Brain and Cognition. 50(1), 121 - 128.
Why women better remember emotional memories
A new brain imaging study reveals gender differences in the encoding of emotional memories. We have long known that women are better at remembering emotional memories, now we can see that the sexes tend to encode emotional experiences in different parts of the brain. In women, it seems that evaluation of emotional experience and encoding of the memory is much more tightly integrated.
 Sex differences in the neural basis of emotional memories.
Proceedings of the National Academy of Sciences of the United States of America. 99(16), 10789 - 10794.
Gender differences in frontal lobe neuron density
A recent study has found that women have up to 15% more brain cell density in the frontal lobe, which controls so-called higher mental processes, such as judgement, personality, planning and working memory. However, as they get older, women appear to shed cells more rapidly from this area than men. By old age, the density is similar for both sexes. It is not yet clear what impact, if any, this difference has on performance.
Witelson, S.F., Kigar, D.L. & Stoner-Beresh, H.J. 2001. Sex difference in the numerical density of neurons in the pyramidal layers of human prefrontal cortex: a stereologic study. Paper presented to the annual Society for Neuroscience meeting in San Diego, US.
Gender differences in neural networks underlying beginning reading
A recent study uses EEG readings to investigate gender differences in the emerging connectivity of neural networks associated with phonological processing, verbal fluency, higher-level thinking and word retrieval (skills needed for beginning reading), in preschoolers. The study confirms different patterns of growth in building connections between boys and girls. These differences point to the different advantages each gender brings to learning to read. Boys favor vocabulary sub-skills needed for comprehension while girls favor fluency and phonic sub-skills needed for the mechanics of reading.
Hanlon, H. 2001. Gender Differences Observed in Preschoolers’ Emerging Neural Networks. Paper presented at Genomes and Hormones: An Integrative Approach to Gender Differences in Physiology, an American Physiological Society (APS) conference held October 17-20 in Pittsburgh.
Boys' and girls' brains process faces differently
Previous research has suggested a right-hemisphere superiority in face processing, as well as adult male superiority at spatial and non-verbal skills (also associated with the right hemisphere of the brain). This study looked at face recognition and the ability to read facial expressions in young, pre-pubertal boys and girls. Boys and girls were equally good at recognizing faces and identifying expressions, but boys showed significantly greater activity in the right hemisphere, while the girls' brains were more active in the left hemisphere. It is speculated that boys tend to process faces at a global level (right hemisphere), while girls process faces at a more local level (left hemisphere). This may mean that females have an advantage in reading fine details of expression. More importantly, it may be that different treatments might be appropriate for males and females in the case of brain injury.

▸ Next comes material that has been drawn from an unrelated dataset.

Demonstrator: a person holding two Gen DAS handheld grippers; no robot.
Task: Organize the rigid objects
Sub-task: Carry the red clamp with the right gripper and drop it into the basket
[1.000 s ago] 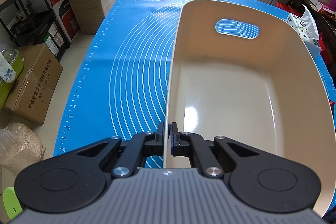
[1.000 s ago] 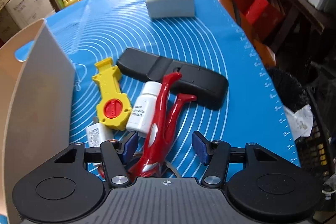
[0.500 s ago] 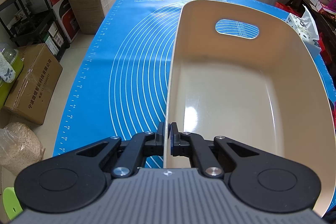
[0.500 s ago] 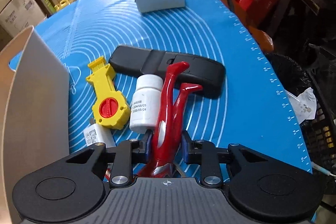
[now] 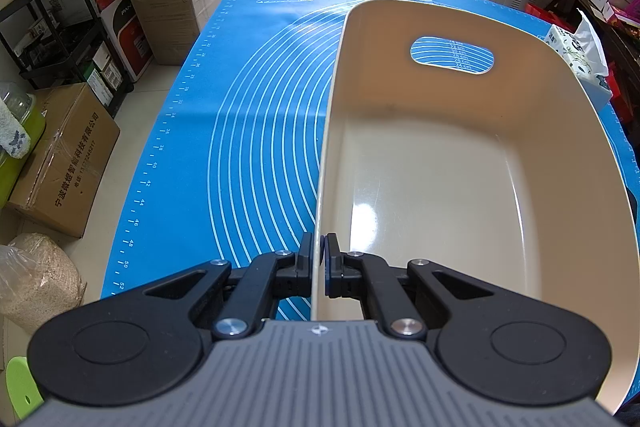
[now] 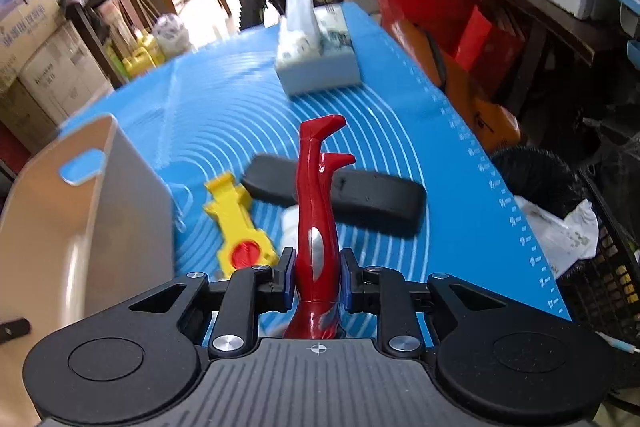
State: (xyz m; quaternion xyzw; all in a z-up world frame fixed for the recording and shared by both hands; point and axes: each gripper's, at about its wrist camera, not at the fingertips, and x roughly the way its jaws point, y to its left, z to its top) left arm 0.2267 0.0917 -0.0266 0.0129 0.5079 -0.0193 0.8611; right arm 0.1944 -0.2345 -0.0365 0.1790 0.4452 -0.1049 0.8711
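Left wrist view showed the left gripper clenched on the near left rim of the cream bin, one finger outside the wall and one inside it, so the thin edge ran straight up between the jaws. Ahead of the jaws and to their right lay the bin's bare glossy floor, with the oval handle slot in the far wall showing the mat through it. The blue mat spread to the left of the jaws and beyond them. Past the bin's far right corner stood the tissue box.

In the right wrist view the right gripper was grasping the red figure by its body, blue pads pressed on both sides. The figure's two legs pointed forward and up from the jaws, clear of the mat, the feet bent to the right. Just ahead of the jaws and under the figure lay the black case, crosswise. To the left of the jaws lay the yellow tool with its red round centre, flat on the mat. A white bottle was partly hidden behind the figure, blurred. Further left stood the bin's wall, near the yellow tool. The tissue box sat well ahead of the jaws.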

 Sex-related differences in event-related potentials, face recognition, and facial affect processing in prepubertal children.
Neuropsychology. 15(3), 329 - 341.
More women than men do well on memory tests in old age
Researchers from Leiden University tested the mental functioning of 599 Dutch men and women aged 85 years. Good mental speed on word and number recognition tests was found in 33% of the women and 28% of the men. Forty one per cent of the women and 29% of the men had a good memory. This despite the fact that significantly more of the women had limited formal education compared to the men (not surprising given the time in which they grew up). The authors suggested that biological differences - such as the relative absence of cardiovascular disease in elderly women compared with men of the same age - could account for these sex differences in mental decline.
 Cognitive function in the oldest old: women perform better than men.
Journal of Neurology, Neurosurgery & Psychiatry. 71(1), 29 - 32.